Mitochondria, long regarded primarily as cellular powerhouses, are increasingly recognized as multifaceted regulators of tissue development and regeneration. Beyond supplying ATP, they modulate signaling pathways, control redox balance, and actively participate in intercellular communication through dynamic morphological changes and extracellular release of their components. These noncanonical functions have profound implications for organ development, tissue repair, and age-related degeneration. In this context, our recent findings highlight unexpected and essential roles of mitochondria in both bone and muscle biology.

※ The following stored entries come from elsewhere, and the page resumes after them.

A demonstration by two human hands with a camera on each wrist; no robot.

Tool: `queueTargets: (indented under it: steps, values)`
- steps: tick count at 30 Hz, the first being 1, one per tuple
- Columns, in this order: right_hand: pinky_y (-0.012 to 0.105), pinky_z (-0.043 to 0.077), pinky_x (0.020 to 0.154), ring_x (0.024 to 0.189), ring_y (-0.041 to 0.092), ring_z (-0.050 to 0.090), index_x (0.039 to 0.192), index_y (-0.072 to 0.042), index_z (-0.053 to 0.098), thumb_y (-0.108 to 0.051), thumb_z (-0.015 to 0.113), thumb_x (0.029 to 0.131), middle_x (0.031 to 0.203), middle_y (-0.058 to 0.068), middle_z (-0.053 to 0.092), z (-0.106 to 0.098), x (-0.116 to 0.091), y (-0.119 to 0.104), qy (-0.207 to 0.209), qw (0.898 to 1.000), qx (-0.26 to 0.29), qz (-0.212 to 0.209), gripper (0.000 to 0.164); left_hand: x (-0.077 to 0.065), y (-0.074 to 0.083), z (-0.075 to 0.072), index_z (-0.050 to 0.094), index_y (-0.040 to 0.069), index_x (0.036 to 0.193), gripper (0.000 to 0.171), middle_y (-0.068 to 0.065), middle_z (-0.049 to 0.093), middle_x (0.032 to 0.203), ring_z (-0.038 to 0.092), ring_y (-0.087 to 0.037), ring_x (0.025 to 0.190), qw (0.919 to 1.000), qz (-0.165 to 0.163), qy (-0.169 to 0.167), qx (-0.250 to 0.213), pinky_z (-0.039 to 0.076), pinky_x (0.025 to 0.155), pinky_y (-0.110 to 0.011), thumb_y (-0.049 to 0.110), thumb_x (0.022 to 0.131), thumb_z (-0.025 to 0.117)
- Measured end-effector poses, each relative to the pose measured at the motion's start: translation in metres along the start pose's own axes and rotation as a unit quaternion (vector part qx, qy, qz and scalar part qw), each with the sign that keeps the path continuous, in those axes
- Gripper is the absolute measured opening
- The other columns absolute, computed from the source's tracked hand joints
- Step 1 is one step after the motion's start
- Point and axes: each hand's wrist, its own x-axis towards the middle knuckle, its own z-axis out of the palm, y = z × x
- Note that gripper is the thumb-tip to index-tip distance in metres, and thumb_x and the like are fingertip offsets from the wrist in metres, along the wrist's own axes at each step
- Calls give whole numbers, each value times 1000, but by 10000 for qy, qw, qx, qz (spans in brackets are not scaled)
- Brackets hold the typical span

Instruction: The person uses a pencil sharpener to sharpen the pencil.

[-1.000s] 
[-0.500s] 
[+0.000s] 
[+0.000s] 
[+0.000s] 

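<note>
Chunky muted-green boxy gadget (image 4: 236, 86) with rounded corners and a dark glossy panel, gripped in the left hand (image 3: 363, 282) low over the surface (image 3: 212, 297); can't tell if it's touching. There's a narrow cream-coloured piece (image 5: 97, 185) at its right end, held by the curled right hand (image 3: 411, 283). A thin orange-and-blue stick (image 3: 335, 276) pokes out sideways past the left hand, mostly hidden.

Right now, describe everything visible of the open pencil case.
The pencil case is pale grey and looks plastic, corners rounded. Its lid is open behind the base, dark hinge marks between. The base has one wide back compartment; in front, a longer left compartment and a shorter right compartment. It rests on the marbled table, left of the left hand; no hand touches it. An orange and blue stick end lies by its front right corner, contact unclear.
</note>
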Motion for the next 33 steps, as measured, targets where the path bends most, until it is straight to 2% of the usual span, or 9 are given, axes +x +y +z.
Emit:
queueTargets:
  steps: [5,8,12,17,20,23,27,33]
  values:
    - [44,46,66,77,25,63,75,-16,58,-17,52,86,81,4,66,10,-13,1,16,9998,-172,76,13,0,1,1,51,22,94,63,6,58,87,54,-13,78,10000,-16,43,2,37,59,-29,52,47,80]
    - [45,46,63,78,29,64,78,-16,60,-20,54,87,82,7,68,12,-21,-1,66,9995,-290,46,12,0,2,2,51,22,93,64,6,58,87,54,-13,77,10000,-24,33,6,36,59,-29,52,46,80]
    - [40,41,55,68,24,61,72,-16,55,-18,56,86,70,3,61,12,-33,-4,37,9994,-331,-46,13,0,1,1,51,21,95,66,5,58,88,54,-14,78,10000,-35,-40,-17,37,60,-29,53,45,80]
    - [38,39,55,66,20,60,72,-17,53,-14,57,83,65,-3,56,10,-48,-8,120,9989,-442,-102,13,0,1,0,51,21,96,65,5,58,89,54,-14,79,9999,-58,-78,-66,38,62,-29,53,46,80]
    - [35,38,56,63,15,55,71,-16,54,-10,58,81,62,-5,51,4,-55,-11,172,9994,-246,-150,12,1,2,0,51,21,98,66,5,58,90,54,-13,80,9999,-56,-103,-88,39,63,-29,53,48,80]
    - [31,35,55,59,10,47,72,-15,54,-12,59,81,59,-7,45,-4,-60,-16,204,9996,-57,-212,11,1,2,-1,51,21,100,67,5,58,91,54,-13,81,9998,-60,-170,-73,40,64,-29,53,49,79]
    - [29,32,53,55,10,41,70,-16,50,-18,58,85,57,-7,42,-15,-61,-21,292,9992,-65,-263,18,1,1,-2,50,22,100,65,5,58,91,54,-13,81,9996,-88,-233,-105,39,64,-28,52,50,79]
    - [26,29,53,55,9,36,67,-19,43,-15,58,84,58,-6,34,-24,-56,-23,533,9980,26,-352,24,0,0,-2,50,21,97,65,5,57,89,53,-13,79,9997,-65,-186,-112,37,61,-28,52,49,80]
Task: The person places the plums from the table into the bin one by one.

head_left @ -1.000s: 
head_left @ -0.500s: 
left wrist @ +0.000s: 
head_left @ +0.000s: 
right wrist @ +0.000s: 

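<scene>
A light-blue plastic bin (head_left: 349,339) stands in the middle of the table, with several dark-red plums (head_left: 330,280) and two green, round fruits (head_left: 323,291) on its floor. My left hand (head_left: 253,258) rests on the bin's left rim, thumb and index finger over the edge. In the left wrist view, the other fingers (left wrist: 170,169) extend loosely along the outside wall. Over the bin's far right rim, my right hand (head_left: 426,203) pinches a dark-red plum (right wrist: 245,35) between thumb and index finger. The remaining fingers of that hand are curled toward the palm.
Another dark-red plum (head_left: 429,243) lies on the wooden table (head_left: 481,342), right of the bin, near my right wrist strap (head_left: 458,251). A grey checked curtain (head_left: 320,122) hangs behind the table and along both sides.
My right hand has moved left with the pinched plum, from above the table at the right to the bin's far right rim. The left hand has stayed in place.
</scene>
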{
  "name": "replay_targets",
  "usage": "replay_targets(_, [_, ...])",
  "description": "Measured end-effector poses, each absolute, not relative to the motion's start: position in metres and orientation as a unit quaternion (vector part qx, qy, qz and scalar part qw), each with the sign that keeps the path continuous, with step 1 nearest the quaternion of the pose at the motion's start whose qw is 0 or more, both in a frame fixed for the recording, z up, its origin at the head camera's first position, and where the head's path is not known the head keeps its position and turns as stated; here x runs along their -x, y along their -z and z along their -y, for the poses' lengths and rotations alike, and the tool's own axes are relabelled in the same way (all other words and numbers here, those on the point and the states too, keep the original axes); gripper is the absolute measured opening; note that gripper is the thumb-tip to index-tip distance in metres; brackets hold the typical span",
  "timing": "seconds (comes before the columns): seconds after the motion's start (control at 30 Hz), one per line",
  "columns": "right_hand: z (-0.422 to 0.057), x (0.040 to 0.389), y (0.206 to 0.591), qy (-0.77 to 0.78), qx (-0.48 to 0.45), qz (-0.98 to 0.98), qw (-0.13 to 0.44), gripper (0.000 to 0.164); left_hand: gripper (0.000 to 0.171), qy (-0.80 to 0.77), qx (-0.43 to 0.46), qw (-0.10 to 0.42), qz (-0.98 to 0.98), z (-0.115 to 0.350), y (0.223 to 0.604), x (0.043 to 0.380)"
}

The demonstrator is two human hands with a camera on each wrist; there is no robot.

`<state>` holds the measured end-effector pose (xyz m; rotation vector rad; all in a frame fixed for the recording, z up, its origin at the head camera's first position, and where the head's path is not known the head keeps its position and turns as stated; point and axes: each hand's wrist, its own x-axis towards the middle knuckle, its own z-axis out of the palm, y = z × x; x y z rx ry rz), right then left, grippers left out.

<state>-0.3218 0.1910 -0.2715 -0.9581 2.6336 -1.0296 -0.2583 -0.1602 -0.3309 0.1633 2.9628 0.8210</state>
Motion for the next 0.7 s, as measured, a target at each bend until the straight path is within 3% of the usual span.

In bone, mitochondrial components are abundantly detected in the extracellular matrix, suggesting active secretion and functional roles beyond bioenergetics. We identified that mature osteoblasts directly release mitochondria and mitochondrial-derived vesicles (MDVs), which promote the differentiation and maturation of osteoprogenitors. Using Col1a1-Cre; mito-GFP reporter mice, in which GFP is specifically expressed in osteoblast mitochondria, we demonstrated that osteogenic induction stimulates mitochondrial fragmentation and donut formation, followed by extracellular secretion via CD38/cADPR signaling. Importantly, supplementation with secreted mitochondria or MDVs, as well as enhancing mitochondrial fission through Opa1 knockdown, Fis1 overexpression, or bongkrekic acid treatment, accelerated osteoblast maturation, whereas mitochondrial fusion promotion impaired bone formation. These findings suggest that mitochondrial morphology in mature osteoblasts is adapted for extracellular secretion, and secreted mitochondria and MDVs are critical promoters of bone formation.
In skeletal muscle, mitochondria-associated antioxidant enzymes, particularly peroxiredoxins (PRDX3 and PRDX5), are emerging as key regulators of myogenesis and muscle homeostasis. We found that loss of PRDX5 impaired mitochondrial function and transport, reduced Rhot1 and Trak1 expression, and caused defective nuclear spreading, leading to clustered myonuclei. In vivo, Prdx5-/- mice exhibited diminished mitochondrial potential, exercise intolerance, and impaired regeneration. Moreover, dual deficiency of PRDX3 and PRDX5 in Prdx3-/-; Prdx5-/- mice accelerated muscle aging, characterized by early reductions in muscle mass and strength, along with increased oxidative stress–induced atrophy. Therefore, enhancing PRDX activity may represent a therapeutic strategy against age-related muscle degeneration.
Together, our findings uncover unprecedented roles of mitochondria in bone and muscle: as extracellular mediators of osteogenesis and as regulators of nuclear organization and aging in skeletal muscle. These results highlight mitochondria as multifaceted players in tissue regeneration, extending well beyond their canonical role in energy production.